▸ THE TASK
Search the material for the word "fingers" and copy each line that holds it.
== MATERIAL PROVIDED
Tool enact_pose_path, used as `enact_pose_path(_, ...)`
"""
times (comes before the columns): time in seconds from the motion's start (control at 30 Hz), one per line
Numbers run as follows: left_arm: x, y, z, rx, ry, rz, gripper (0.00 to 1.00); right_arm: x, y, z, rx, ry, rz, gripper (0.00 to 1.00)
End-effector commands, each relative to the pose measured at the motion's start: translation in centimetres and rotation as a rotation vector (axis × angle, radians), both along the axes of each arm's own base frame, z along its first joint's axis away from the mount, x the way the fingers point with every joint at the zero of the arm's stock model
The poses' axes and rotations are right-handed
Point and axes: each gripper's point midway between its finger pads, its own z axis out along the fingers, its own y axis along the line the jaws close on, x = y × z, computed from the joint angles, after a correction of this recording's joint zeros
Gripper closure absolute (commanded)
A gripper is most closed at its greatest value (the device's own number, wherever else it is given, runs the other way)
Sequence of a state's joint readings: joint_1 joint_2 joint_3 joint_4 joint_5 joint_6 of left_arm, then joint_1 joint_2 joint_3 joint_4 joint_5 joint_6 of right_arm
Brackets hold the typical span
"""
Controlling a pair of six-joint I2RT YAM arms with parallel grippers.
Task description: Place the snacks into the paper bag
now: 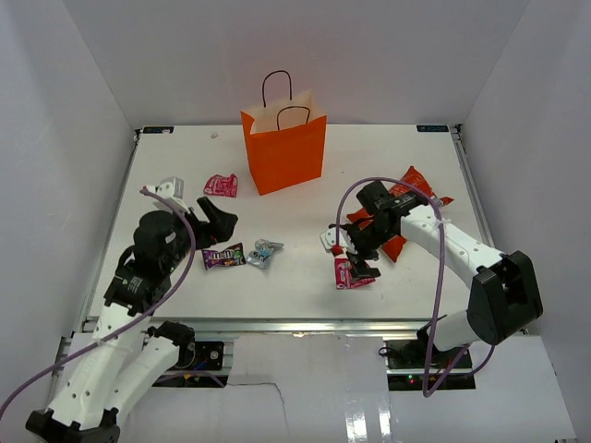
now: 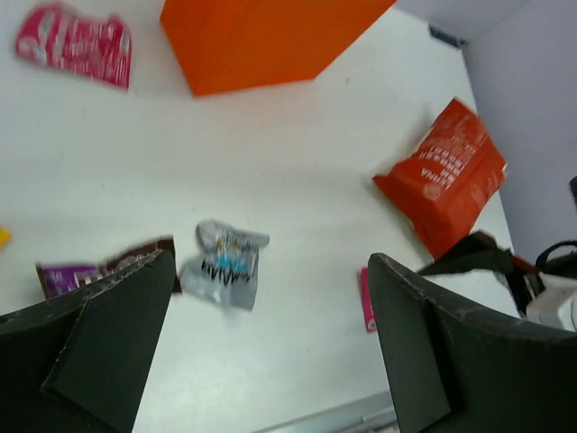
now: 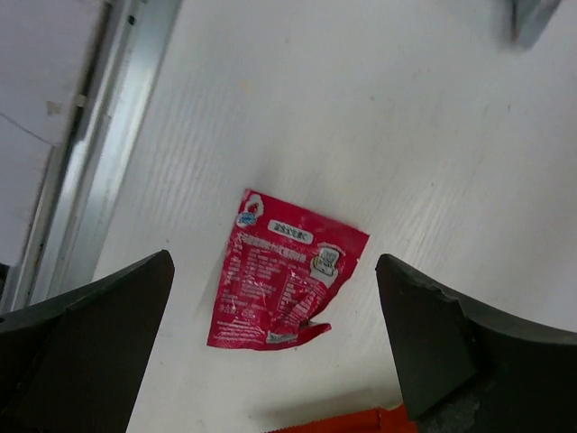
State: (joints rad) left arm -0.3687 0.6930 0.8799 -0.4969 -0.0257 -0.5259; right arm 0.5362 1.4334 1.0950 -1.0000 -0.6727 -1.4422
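Bag (image 1: 284, 148) is seen upright at the far middle of the surface (image 1: 305, 300), handles up.

Left claw (image 2: 270, 338) is held wide, nothing gripped. It is placed front-left of the bag, close over the purple packet (image 1: 223, 257) and silver packet (image 1: 263, 252), which are laid flat just beside each other.

One pink packet (image 1: 221, 185) is found just left of the bag.

Right claw (image 3: 275, 338) is spread wide, nothing gripped. It is hung over a second pink packet (image 3: 284, 271), front-right of the bag.

Chip bag (image 1: 413, 187) is laid right of the bag, partly covered by the right arm (image 1: 443, 240).

All snacks noted are outside the bag.
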Motion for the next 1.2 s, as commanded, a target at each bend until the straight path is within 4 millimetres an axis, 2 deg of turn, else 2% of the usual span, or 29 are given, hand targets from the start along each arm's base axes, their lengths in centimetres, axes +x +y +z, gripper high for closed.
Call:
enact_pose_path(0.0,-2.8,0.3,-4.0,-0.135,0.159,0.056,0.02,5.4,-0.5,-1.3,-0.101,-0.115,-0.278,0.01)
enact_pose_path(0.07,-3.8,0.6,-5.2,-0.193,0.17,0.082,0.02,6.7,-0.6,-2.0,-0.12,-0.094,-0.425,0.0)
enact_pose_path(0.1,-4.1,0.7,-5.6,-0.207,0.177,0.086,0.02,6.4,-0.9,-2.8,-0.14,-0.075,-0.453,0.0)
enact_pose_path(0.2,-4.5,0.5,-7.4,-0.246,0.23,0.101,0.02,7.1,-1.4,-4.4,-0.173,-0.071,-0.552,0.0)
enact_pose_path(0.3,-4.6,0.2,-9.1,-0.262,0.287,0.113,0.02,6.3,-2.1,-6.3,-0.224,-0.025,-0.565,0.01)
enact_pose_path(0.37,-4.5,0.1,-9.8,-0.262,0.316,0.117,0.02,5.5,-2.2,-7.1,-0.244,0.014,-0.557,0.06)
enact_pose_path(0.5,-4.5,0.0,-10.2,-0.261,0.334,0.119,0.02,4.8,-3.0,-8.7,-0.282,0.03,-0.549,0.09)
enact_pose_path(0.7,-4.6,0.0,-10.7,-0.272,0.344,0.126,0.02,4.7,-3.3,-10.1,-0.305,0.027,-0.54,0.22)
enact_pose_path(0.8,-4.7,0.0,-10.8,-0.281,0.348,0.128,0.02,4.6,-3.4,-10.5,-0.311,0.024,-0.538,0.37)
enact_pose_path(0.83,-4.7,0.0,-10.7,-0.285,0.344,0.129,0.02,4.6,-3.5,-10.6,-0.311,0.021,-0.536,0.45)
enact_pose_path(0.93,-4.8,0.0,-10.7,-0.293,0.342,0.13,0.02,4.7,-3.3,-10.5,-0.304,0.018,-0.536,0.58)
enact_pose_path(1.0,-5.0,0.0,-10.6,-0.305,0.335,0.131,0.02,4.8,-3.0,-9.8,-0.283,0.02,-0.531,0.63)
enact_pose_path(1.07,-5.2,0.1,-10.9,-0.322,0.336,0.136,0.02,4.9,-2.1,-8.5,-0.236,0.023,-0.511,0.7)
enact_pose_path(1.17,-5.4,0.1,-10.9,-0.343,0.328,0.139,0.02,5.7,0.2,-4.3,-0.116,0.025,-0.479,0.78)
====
▸ YOUR RESPONSE
End-effector commands, each relative to the pose measured at the motion's start: translation in centimetres and rotation as a rotation vector (axis × angle, radians), both along the axes of each arm's own base frame, z along its first joint's axis away from the mount, x the way the fingers point with every joint at the zero of the arm's stock model
Point and axes: each gripper's point midway between its finger pads, its own z axis out along the fingers, its own y axis along the line the jaws close on, x = y × z, computed from the joint angles, after a correction of this recording's joint zeros

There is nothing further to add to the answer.